With respect to Lot 110, Miller asserts that he was only interested in purchasing Lot 110. But then he “purportedly ‘won‘” a lottery to buy the lot, insinuating without actually alleging that the lottery was a sham of some sort. Miller “understood from Roy Snoeblen that the property appraised for the price at which it was offered and was a good value at that price.” According to the TAC, a forensic appraisal conducted in November 2010 demonstrated that Lot 110 should not have been appraised at the price Miller paid for it, but Miller does not allege what the forensic appraisal price was or even, for that matter, that it was lower than the purchase price he paid or that he has suffered any damages concerning Lot 110. At most, the TAC claims that the forensic appraisal determined that the original appraisal of Lot 110 did not meet appraisal-industry standards and failed to adequately account for the risk that the developments would not be completed. Plaintiffs allege that Ginn “uniformly instructed” appraisers to conduct deficient appraisals and that Lubert-Adler knew about these instructions. But Plaintiffs offer no more specifics about who gave these instructions or when they were given.

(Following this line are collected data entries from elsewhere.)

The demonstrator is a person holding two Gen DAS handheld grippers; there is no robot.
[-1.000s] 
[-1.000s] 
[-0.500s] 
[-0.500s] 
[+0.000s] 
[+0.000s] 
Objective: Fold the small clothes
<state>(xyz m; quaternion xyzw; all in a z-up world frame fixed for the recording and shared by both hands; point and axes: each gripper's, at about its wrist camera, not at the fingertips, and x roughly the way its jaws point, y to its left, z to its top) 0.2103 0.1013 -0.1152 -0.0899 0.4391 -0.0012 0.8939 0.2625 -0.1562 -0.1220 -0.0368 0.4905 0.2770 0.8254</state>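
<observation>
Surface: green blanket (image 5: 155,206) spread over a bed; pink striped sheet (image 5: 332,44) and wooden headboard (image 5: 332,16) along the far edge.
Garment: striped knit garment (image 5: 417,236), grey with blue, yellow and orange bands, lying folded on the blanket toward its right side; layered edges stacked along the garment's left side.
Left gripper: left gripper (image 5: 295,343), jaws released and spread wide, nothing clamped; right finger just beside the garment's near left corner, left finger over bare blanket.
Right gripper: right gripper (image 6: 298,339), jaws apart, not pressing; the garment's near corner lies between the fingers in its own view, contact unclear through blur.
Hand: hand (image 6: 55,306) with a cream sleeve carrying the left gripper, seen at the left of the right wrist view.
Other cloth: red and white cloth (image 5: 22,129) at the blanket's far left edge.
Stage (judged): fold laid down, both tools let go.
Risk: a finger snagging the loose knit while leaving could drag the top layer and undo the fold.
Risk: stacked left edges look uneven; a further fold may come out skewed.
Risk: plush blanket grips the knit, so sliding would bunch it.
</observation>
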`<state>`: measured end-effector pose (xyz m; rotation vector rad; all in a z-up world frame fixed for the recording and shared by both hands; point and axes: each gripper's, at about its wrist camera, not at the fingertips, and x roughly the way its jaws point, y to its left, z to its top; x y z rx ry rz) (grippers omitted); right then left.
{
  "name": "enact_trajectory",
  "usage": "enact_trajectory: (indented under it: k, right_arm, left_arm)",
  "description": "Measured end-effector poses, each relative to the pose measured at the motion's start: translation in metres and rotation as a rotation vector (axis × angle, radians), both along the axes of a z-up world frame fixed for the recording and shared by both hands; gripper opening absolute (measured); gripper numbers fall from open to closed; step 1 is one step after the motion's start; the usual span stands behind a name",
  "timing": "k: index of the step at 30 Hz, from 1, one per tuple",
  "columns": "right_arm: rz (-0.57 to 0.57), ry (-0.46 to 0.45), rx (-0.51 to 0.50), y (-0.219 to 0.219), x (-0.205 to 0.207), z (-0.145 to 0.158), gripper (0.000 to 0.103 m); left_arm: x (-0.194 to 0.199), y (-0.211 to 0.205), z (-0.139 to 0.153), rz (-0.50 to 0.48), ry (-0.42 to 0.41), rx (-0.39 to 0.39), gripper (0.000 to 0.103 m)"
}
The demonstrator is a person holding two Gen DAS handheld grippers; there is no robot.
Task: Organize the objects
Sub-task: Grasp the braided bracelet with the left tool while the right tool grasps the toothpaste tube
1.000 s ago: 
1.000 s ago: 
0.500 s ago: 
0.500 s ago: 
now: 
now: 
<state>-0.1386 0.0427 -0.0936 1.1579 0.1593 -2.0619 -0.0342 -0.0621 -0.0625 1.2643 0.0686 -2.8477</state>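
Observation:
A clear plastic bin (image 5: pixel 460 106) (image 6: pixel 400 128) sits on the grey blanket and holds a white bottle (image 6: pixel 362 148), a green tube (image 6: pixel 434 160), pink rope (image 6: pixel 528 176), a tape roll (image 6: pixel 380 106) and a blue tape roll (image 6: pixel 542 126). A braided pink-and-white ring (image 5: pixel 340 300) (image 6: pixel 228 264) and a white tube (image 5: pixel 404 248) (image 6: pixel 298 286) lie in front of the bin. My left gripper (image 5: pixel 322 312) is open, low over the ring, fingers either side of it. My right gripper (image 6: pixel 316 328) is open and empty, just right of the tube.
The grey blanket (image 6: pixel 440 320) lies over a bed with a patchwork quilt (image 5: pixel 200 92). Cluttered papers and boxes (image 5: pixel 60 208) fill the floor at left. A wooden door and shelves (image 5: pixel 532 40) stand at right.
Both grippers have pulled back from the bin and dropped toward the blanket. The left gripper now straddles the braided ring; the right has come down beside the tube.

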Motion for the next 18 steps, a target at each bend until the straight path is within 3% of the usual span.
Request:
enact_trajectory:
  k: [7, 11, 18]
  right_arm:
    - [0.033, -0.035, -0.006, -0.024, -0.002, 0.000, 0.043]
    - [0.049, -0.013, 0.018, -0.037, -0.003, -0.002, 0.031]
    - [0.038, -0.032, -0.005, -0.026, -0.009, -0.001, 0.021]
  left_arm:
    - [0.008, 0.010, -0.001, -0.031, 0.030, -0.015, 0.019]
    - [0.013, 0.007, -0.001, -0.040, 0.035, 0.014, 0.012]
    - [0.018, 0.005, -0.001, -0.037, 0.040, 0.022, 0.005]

Turning to Reunion Lot 50, Miller financed the purchase of the property through First People‘s Bank and then obtained a construction loan from Suntrust Bank that was arranged by loan officer Michael Knight. The TAC further alleges that “complicit appraiser” Diana David performed the appraisal for the construction loan,
Concerning Lot 101, Miller alleges that he relied on unidentified Ginn sales representations and Wachovia‘s willingness to finance the purchase in concluding that the purchase price was supported. But the TAC makes no specific fraud allegations about Lot 101. For both Lots 50 and 101, Miller does not claim an amount of damages suffered. Instead he asserts just generally that he suffered damages.
F. Heather Petts
Petts, along with now-dismissed Plaintiff Philip Button, bought two lots: Lot 16 in Reunion for an unspecified price in October 2004 and Lot 206 in Bella Collina for $655,900 on August 29, 2005.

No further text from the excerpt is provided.